Exercise requirements – Can you print the data exactly and leave out each image?

---------- Supplied material ----------

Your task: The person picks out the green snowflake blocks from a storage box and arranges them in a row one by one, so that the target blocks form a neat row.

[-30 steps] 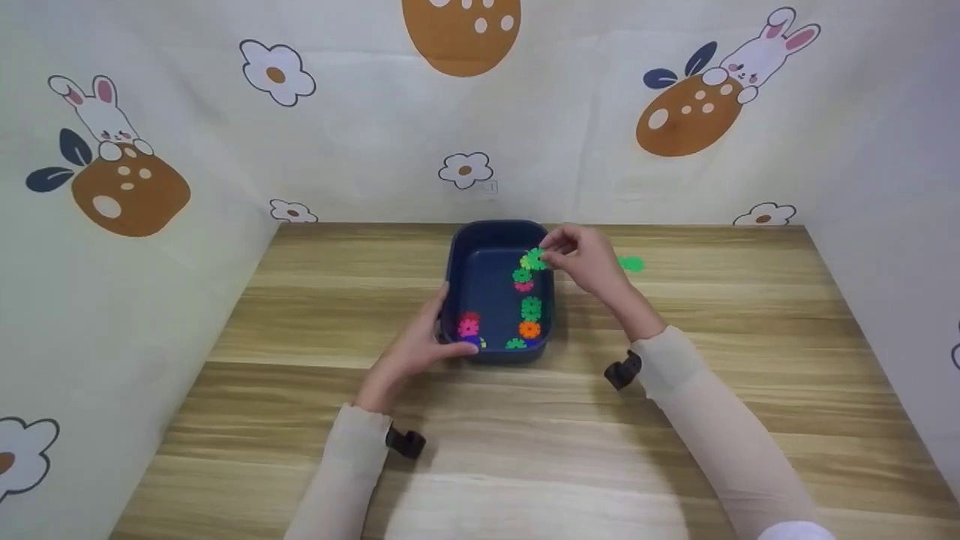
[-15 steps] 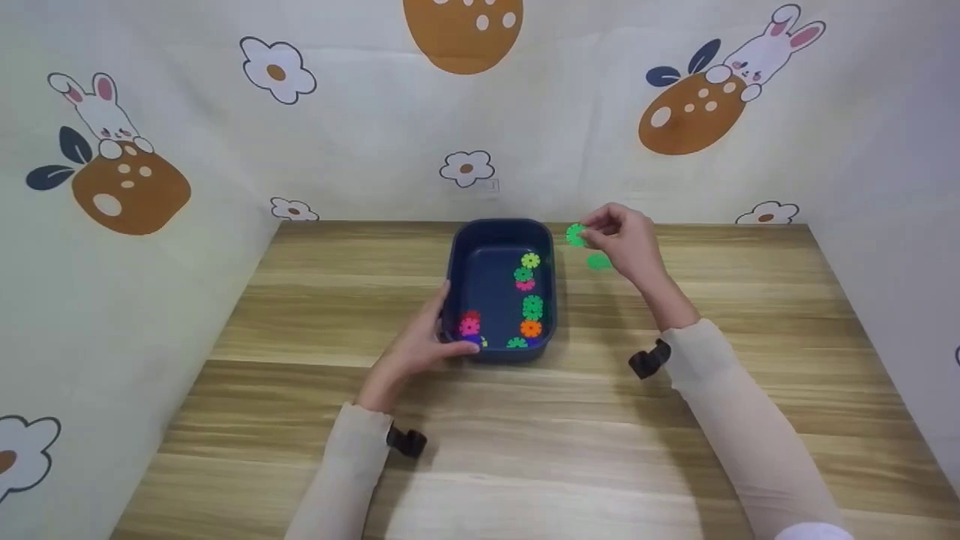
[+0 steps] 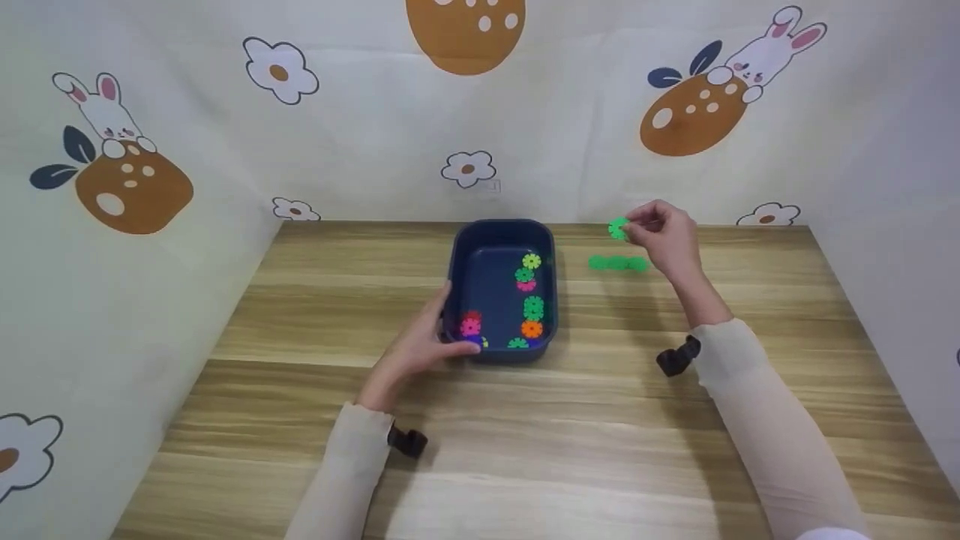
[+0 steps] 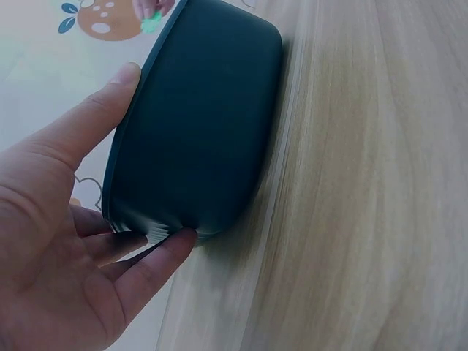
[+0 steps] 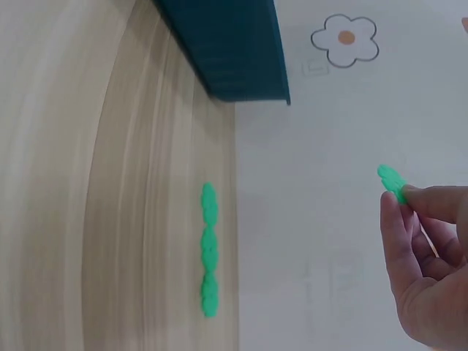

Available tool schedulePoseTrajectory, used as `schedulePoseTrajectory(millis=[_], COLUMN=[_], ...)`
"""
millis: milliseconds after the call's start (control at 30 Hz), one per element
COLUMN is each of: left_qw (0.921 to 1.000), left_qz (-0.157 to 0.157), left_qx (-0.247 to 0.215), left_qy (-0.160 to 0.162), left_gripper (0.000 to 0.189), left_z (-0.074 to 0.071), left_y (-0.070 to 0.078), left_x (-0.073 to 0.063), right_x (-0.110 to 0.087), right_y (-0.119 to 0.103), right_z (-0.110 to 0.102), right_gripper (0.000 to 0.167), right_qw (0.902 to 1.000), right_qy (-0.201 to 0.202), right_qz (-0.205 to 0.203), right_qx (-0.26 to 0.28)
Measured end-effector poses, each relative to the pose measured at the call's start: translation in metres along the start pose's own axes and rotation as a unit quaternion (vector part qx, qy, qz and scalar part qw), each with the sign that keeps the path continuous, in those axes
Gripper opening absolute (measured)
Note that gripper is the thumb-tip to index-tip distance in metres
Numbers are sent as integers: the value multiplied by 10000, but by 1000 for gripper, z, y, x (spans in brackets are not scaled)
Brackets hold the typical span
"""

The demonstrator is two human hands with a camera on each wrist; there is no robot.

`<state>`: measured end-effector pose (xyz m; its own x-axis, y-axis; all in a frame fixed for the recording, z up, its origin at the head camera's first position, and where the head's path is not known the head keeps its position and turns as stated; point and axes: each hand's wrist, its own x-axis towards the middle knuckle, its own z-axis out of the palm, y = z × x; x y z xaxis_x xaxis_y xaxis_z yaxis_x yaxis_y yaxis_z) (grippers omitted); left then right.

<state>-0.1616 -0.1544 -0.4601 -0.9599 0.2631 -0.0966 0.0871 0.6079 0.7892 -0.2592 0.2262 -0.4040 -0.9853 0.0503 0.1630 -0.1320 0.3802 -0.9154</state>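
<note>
Pinching a single green disc (image 3: 617, 228) in the right grip (image 3: 671, 238), thumb against fingertips, raised off the table (image 3: 540, 450) near the patterned backdrop (image 3: 375, 135) at the far side. Holding the dark blue box (image 3: 491, 289) with the left grip (image 3: 420, 341), thumb at the rim by the near left corner, fingers bent against the outer wall.

Can count three in the row of green discs (image 3: 617, 262) on the table, just right of the box and nearer the person than the raised disc in the head view. Cannot tell whether linked or only touching end to end.

Judged from the layout, partway along: three green discs already out and lined up, one more lifted but not yet set down. Can see more inside the box, along its right side: a yellow piece (image 3: 532, 261) at the far end, a small green piece (image 3: 524, 275) partly over a pink-red piece (image 3: 527, 286), then overlapping green pieces (image 3: 533, 307), an orange piece (image 3: 532, 329) and a near-edge green piece (image 3: 517, 343). Can make out a pink piece (image 3: 470, 326) with a red piece (image 3: 470, 316) behind it at the near left, plus blue bits partly hidden at both near corners. Would judge the green ones inside as likely left to do, with the other colours less certain. Cannot give an exact count inside, given the overlaps.
</note>
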Motion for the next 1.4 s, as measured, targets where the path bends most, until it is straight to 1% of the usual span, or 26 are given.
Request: schedulePoseTrajectory(millis=[233,467,567,667,800,900,1033,1133,1267,1400], left_qw=[10000,10000,10000,10000,10000,10000,10000,9998,9992,9992], left_qz=[-11,31,24,-4,-39,-41,-2,32,61,80], left_qx=[-54,-74,-56,-48,-36,-19,-46,-195,-384,-376], left_qy=[25,48,43,38,35,47,66,56,48,66], left_gripper=[116,116,115,114,114,114,114,114,115,115], left_z=[0,0,0,0,1,1,0,1,1,1], left_y=[0,0,0,1,0,0,1,1,1,1], left_x=[0,1,1,0,0,0,0,0,0,0], right_x=[0,0,-1,-1,-3,-3,-4,-4,-4,-3], right_y=[18,41,50,59,70,75,82,86,89,91], right_z=[-15,-25,-28,-31,-33,-36,-38,-37,-37,-36], right_gripper=[26,27,28,27,26,27,31,33,32,30], right_qw=[9992,9971,9956,9920,9877,9852,9814,9793,9788,9800], right_qy=[210,418,491,607,680,616,403,224,126,121], right_qz=[347,639,779,942,1204,1459,1788,1975,2035,1966], right_qx=[15,24,-201,-588,-727,-656,-576,-373,-221,-289])
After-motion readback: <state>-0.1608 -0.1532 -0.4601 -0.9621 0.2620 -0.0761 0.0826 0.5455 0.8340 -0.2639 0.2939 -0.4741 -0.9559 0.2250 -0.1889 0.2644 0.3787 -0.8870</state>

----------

Task solution –
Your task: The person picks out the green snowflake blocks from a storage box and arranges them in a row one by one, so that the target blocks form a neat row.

[-30 steps] 
[-15 steps] 
[+0 steps] 
[+0 steps] 
[+0 steps] 

Available tool schedulePoseTrajectory, used as `schedulePoseTrajectory(millis=[_], COLUMN=[_], ...)`
"""
millis: milliseconds after the call's start (control at 30 Hz), one per element
COLUMN is each of: left_qw (0.921 to 1.000), left_qz (-0.157 to 0.157), left_qx (-0.247 to 0.215), left_qy (-0.160 to 0.162), left_gripper (0.000 to 0.189), left_z (-0.074 to 0.071), left_y (-0.070 to 0.078), left_x (-0.073 to 0.063), right_x (-0.110 to 0.087), right_y (-0.119 to 0.103), right_z (-0.110 to 0.102), right_gripper (0.000 to 0.167), right_qw (0.902 to 1.000), right_qy (-0.201 to 0.202), right_qz (-0.205 to 0.203), right_qx (-0.26 to 0.28)
Measured end-effector poses, each relative to the pose measured at the call's start: translation in metres along the start pose's own axes and rotation as a unit quaternion (vector part qx, qy, qz and scalar part qw), each with the sign that keeps the path continuous, in those axes
Gripper opening absolute (measured)
Note that gripper is the thumb-tip to index-tip distance in metres
Numbers are sent as integers: the value multiplied by 10000, but by 1000 for gripper, z, y, x (spans in brackets are not scaled)
Brackets hold the typical span
"""

The demonstrator is two human hands with a camera on each wrist; there is no robot.

`<state>`: measured end-effector pose (xyz m; its own x-axis, y-axis; all in a frame fixed for the recording, z up, its origin at the head camera's first position, and where the head's path is not known the head keeps its position and turns as stated; point and axes: each hand's wrist, its own x-axis towards the middle knuckle, its own z-axis out of the palm, y = z × x; x y z xaxis_x xaxis_y xaxis_z yaxis_x yaxis_y yaxis_z) (grippers omitted); left then right.

<state>-0.1616 -0.1544 -0.4601 -0.9599 0.2631 -0.0966 0.0871 0.6079 0.7892 -0.2592 0.2262 -0.4040 -0.9853 0.0503 0.1630 -0.1320 0.3802 -0.9154</state>
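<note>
Pinching a single green disc (image 3: 617, 228) in the right grip (image 3: 671, 238), thumb against fingertips, raised off the table (image 3: 540, 450) near the patterned backdrop (image 3: 375, 135) at the far side. Holding the dark blue box (image 3: 491, 289) with the left grip (image 3: 420, 341), thumb at the rim by the near left corner, fingers bent against the outer wall.

Can count three in the row of green discs (image 3: 617, 262) on the table, just right of the box and nearer the person than the raised disc in the head view. Cannot tell whether linked or only touching end to end.

Judged from the layout, partway along: three green discs already out and lined up, one more lifted but not yet set down. Can see more inside the box, along its right side: a yellow piece (image 3: 532, 261) at the far end, a small green piece (image 3: 524, 275) partly over a pink-red piece (image 3: 527, 286), then overlapping green pieces (image 3: 533, 307), an orange piece (image 3: 532, 329) and a near-edge green piece (image 3: 517, 343). Can make out a pink piece (image 3: 470, 326) with a red piece (image 3: 470, 316) behind it at the near left, plus blue bits partly hidden at both near corners. Would judge the green ones inside as likely left to do, with the other colours less certain. Cannot give an exact count inside, given the overlaps.
</note>
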Motion for the next 1.4 s, as measured, targets where the path bends most, until it is straight to 1% of the usual span, or 26 are given.
Request: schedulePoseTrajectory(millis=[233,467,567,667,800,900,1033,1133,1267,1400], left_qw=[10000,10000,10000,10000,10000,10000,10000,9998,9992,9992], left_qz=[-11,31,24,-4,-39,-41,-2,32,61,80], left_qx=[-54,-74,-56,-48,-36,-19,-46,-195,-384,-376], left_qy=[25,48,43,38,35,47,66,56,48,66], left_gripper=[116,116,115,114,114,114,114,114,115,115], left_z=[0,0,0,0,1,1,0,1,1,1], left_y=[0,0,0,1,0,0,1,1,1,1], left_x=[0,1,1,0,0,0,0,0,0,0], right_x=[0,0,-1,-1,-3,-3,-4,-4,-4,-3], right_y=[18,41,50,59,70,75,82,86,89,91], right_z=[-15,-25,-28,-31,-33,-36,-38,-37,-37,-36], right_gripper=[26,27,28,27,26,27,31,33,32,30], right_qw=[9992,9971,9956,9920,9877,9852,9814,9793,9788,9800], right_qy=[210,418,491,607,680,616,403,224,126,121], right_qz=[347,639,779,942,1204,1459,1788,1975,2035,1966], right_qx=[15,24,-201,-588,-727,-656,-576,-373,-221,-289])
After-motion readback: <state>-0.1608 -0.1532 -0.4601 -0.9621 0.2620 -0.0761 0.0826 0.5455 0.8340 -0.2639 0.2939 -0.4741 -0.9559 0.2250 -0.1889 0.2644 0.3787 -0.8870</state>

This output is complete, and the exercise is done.